About a month ago my friend Kevin Sites received a sudden and urgent phone call. It was from his boss at CNN. "Head to the airport; you're going to Kuwait."
Kevin is a daring guy who has coined a term for what he does: "sojo." This solo-journalist arms himself with a backpack filled with a laptop, satellite phone, mini-satellite dish, sleeping bag and rations of tuna fish and power bars, all in search of the truth on the front lines of war.
As he made his way to the anticipated northern front in Iraq, Kevin started sending compelling first person emails from Kuwait, Saudi Arabia and Iran. Thinking this was prime blogging material I forwarded one of his emails on to my friend and BoingBoing blogger extraordinare Xeni Jardin. She and I both pleaded with him to fire up a blog and while at first he was unfamiliar with the technology he checked with his boss at CNN and eventually gave us the green-light to set up the backend for him. Within 36 hours he was publishing his blog and word spread like wildfire. Kevin's site stats bear this out. After a few days over 8000 different sites linked to his blog. In two weeks his site would receive over 3.5 million hits from over a 250,000 unique visitors.
Unfortunately, CNN dot com was not amused and ordered him to stop. [Susan Mernit wrote an article covering this turn of events for USC's Online Journalism Review.]

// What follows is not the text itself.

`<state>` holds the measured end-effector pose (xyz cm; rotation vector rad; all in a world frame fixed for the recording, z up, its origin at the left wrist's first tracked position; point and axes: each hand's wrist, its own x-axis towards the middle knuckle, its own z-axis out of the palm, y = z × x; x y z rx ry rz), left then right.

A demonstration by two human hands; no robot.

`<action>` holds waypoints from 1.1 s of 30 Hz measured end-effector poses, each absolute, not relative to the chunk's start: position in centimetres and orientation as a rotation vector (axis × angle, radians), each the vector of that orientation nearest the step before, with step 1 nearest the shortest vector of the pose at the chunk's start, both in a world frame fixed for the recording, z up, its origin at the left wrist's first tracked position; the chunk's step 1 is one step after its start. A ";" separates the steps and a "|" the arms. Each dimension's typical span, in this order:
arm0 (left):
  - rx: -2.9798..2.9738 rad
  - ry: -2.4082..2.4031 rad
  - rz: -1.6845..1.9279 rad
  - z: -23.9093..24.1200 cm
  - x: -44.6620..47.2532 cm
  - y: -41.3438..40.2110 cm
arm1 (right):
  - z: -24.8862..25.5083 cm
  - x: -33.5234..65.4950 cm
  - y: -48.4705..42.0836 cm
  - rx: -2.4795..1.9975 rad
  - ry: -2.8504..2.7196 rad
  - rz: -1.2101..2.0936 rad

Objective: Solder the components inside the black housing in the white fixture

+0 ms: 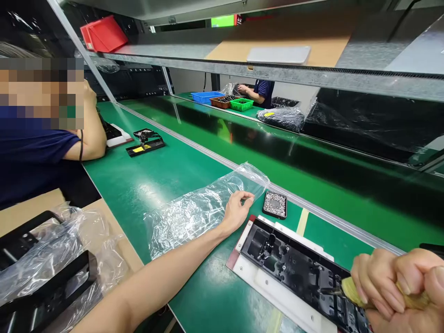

One has to wonder why CNN would gag one of its reporters as visitors to the site talk passionately about Kevin and his reporting on CNN. Some have suggest that it is a contractual issue but if this were the case CNN could easily bring his blog inhouse (and I have to wonder if such a lawyerly position would also lay claim to the emails and phone calls to his girlfriend in California).







Article comments
1 - san
I've been wondering about the Kevin Sites debacle. Is it not common for journalists on assignment to pen magazine articles and books based on their experiences while in the employ of another outlet? CNN's motivation to terminate Sites's blog confounds me: If it were contractual, I'd expect these contracts to be somewhat standard; and we would not see the many memoirs, essays, and other works published by journalists on assignment.
"Bill Schneider just reported on air of the spike in blog traffic but, with a sniff, that readers should beware of the news placed on blogs."
I could say the same about the major and minor newspapers and broadcast networks. Perhaps our degree of skepticism applied to weblogs should be greater, but blind faith in any single news source is a thoroughly isolated path.